*** Opening of Data extract ***
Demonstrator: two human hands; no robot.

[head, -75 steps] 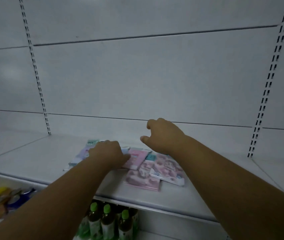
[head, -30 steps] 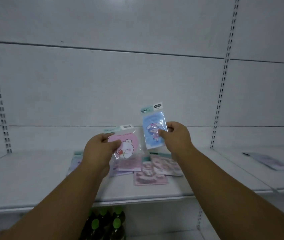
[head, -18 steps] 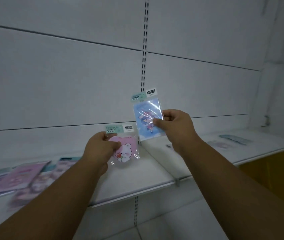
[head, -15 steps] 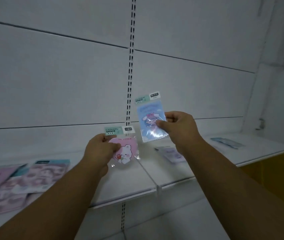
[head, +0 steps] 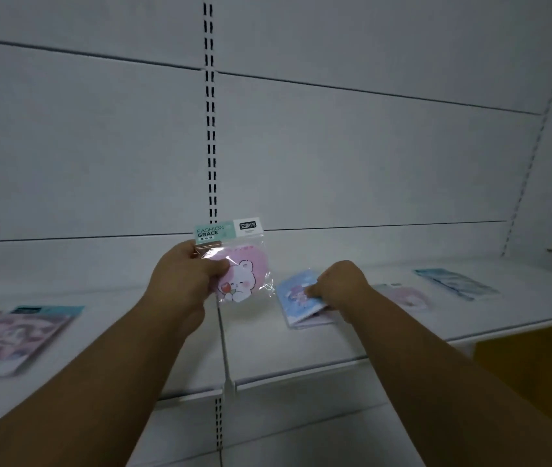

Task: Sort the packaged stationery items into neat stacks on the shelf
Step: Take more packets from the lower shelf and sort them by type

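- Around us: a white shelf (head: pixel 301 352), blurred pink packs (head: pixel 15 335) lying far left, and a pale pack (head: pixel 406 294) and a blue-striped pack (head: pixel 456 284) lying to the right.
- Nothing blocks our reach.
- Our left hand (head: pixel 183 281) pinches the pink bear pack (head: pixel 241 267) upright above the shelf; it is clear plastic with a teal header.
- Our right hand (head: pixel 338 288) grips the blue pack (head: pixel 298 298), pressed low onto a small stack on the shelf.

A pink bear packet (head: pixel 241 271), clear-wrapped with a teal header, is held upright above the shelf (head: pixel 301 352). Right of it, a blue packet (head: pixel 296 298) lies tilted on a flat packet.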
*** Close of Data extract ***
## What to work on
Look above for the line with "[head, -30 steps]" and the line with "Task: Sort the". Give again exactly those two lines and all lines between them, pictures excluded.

## Solution to this task
[head, -30 steps] 
[head, -18 steps] 
[head, -15 steps] 
[head, +0 steps] 

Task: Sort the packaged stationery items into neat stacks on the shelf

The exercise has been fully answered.